▶ **Assignment**
Everything from the line containing "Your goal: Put" to the end of the listing is to be set down exactly, both ends included, and nothing before it.
***
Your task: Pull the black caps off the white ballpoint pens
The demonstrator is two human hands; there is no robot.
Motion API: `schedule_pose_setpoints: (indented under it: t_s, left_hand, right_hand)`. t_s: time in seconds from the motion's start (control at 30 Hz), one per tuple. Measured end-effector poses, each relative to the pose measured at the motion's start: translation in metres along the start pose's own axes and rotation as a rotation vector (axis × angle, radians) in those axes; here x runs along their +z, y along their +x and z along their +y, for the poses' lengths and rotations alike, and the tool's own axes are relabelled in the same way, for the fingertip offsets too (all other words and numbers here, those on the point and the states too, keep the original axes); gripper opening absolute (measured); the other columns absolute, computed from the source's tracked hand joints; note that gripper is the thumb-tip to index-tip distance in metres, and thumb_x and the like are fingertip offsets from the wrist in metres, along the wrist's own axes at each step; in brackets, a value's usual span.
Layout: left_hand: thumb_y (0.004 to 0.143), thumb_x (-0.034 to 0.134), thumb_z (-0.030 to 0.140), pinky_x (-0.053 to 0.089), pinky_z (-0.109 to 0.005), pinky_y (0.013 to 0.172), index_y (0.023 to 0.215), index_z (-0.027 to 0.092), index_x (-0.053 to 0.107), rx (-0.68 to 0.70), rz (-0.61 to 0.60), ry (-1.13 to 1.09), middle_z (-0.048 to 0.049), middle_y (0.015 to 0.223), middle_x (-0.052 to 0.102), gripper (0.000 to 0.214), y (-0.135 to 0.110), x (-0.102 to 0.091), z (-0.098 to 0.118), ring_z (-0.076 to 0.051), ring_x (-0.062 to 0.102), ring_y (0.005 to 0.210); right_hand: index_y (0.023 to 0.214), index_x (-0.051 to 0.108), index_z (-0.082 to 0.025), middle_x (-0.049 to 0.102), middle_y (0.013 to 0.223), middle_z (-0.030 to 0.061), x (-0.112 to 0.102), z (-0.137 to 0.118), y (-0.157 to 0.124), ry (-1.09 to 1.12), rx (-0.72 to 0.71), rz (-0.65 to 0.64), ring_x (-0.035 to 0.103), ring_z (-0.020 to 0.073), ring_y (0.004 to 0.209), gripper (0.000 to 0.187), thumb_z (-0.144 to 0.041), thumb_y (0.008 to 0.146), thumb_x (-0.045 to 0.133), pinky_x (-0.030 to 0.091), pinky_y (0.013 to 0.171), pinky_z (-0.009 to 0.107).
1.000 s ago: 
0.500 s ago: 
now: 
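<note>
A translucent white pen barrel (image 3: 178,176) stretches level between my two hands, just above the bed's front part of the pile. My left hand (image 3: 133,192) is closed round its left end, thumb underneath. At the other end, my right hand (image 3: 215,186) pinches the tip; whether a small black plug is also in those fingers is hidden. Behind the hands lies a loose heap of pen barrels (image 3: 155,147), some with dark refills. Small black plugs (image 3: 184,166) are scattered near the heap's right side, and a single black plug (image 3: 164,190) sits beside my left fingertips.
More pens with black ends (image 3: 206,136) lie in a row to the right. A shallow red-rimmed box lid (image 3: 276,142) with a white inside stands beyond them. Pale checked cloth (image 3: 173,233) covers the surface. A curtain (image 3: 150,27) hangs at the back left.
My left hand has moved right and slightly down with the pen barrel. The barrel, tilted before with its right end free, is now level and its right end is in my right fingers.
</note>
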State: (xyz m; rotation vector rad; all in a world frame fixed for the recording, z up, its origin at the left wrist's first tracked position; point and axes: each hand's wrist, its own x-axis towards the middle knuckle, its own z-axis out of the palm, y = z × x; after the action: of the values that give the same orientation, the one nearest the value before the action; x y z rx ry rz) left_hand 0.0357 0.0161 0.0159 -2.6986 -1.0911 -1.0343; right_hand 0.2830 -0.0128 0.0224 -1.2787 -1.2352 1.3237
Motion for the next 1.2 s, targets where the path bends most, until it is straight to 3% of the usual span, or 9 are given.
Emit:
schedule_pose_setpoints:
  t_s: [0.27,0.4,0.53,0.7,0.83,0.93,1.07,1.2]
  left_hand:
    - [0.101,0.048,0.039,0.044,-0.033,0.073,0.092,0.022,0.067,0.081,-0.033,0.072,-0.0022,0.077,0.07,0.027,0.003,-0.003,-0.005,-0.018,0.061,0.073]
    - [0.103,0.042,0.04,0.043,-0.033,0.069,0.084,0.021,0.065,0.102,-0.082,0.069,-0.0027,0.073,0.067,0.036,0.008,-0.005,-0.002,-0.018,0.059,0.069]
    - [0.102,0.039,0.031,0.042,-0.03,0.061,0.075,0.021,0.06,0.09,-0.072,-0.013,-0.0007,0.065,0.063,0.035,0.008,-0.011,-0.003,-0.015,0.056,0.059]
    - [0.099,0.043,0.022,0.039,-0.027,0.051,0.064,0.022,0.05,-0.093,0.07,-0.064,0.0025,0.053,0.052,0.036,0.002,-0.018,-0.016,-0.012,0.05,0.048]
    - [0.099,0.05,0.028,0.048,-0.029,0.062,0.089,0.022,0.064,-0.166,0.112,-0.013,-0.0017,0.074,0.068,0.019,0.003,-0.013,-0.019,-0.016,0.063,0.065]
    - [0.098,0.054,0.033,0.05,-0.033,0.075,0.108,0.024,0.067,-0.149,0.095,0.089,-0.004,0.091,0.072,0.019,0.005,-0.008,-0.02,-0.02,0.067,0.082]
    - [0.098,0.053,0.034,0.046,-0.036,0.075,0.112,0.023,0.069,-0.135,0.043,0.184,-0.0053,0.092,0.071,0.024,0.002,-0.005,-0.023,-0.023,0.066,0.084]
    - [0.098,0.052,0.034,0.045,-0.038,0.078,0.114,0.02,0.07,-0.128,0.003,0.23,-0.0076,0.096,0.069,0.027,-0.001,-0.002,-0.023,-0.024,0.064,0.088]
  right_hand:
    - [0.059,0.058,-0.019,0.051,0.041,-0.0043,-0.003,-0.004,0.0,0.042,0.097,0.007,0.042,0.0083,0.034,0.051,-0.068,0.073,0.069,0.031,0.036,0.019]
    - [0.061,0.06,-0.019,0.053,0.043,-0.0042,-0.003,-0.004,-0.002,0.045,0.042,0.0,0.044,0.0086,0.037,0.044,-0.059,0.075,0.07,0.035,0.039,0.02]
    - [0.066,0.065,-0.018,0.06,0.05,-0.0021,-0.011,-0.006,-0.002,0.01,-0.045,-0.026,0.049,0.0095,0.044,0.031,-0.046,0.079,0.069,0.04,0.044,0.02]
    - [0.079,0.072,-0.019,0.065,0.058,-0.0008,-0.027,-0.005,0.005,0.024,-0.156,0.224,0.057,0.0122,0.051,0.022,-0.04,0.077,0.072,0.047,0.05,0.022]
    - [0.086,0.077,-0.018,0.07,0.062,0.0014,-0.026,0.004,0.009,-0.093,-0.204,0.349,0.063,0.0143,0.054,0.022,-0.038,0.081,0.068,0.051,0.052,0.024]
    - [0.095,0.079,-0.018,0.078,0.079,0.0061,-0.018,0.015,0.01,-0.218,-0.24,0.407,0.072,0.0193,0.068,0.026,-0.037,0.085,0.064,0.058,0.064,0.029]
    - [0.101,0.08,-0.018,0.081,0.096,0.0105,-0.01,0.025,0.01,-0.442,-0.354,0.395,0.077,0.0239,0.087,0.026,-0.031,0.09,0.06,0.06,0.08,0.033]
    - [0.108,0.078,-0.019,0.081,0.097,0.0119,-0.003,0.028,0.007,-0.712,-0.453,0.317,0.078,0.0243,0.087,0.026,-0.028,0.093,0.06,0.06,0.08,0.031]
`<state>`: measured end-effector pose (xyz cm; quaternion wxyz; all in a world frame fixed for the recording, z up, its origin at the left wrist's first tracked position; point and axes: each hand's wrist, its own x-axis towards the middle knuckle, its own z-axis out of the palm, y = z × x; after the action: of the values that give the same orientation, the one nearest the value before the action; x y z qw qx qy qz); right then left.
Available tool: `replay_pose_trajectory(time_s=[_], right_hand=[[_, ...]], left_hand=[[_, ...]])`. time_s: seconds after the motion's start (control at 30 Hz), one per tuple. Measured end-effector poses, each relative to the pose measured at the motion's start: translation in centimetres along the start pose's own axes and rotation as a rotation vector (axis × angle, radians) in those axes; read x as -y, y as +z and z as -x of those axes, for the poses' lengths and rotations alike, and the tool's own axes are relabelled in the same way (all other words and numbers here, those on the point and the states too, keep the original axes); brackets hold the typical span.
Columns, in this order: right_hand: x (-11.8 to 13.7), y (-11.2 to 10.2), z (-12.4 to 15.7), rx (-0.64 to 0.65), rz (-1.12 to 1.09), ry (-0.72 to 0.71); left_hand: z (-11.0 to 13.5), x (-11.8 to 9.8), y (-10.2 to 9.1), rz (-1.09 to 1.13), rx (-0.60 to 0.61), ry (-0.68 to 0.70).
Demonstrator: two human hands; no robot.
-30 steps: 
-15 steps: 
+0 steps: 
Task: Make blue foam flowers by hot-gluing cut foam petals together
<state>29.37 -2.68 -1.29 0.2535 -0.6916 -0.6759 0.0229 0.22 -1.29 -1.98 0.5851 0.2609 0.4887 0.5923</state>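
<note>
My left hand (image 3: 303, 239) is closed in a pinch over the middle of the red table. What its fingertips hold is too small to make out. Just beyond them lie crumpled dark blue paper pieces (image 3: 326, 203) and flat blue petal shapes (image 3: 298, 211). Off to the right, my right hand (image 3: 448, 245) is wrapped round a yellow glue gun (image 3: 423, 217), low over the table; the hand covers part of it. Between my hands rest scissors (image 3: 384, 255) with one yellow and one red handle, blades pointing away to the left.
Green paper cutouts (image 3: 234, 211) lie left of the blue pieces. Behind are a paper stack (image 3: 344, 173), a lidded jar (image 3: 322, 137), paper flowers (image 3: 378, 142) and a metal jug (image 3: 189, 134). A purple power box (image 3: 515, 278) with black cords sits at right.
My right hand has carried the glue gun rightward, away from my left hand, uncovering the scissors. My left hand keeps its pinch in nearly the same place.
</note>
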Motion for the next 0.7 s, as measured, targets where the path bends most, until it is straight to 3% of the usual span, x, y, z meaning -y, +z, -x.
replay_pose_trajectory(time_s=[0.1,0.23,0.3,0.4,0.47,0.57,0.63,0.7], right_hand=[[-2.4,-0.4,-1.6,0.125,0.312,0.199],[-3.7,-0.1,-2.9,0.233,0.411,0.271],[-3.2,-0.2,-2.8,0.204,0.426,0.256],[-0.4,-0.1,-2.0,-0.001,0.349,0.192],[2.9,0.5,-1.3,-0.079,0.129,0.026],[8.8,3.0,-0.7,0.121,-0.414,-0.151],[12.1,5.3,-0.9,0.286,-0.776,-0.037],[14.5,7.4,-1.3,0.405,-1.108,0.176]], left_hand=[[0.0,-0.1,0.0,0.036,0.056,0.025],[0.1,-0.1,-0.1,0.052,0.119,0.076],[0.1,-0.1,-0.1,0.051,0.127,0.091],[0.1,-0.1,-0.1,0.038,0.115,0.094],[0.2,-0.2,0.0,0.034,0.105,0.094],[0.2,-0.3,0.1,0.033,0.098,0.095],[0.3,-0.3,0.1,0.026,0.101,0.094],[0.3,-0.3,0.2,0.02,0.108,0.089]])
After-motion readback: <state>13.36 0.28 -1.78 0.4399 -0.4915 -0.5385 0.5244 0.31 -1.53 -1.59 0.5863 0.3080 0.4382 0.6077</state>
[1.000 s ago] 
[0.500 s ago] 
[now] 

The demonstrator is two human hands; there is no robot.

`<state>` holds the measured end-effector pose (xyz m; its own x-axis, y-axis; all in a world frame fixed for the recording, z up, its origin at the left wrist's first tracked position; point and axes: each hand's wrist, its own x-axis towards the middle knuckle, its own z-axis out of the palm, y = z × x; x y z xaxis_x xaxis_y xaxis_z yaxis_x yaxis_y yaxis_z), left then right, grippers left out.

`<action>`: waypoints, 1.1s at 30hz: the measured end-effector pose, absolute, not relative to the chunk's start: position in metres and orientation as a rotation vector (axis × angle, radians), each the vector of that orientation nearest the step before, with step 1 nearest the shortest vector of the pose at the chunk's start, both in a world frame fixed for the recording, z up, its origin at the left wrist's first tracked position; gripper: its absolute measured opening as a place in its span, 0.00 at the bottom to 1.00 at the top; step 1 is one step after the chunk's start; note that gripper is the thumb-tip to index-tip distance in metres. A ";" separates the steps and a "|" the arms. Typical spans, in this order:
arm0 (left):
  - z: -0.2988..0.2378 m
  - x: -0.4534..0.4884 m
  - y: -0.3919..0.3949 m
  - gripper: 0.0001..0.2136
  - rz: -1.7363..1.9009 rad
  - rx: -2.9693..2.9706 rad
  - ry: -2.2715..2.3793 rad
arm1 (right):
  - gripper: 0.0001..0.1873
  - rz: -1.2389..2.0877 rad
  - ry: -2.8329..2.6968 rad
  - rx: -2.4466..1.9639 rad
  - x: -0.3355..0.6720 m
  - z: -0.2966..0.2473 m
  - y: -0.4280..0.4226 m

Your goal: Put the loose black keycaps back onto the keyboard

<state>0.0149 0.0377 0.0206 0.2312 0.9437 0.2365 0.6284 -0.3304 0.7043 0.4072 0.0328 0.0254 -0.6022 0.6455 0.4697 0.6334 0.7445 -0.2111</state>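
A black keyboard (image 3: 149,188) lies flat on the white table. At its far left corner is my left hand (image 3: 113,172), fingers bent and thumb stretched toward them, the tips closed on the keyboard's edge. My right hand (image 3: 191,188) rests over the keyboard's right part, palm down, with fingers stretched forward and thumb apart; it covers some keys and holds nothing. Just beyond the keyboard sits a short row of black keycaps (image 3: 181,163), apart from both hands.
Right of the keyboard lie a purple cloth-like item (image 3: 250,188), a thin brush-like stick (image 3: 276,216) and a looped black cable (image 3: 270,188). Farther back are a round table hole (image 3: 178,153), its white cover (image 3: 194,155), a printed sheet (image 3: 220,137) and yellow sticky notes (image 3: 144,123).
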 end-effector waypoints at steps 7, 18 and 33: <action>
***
▶ **Result for this task**
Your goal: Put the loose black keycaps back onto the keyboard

<state>0.0149 0.0377 0.0206 0.2312 0.9437 0.2365 0.6284 -0.3304 0.7043 0.4072 0.0328 0.0254 -0.6022 0.6455 0.4697 0.6334 0.7445 -0.2111</state>
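A black keyboard (image 3: 149,188) lies flat on the white table. At its far left corner is my left hand (image 3: 113,172), fingers bent and thumb stretched toward them, the tips closed on the keyboard's edge. My right hand (image 3: 191,188) rests over the keyboard's right part, palm down, with fingers stretched forward and thumb apart; it covers some keys and holds nothing. Just beyond the keyboard sits a short row of black keycaps (image 3: 181,163), apart from both hands.
Right of the keyboard lie a purple cloth-like item (image 3: 250,188), a thin brush-like stick (image 3: 276,216) and a looped black cable (image 3: 270,188). Farther back are a round table hole (image 3: 178,153), its white cover (image 3: 194,155), a printed sheet (image 3: 220,137) and yellow sticky notes (image 3: 144,123).
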 end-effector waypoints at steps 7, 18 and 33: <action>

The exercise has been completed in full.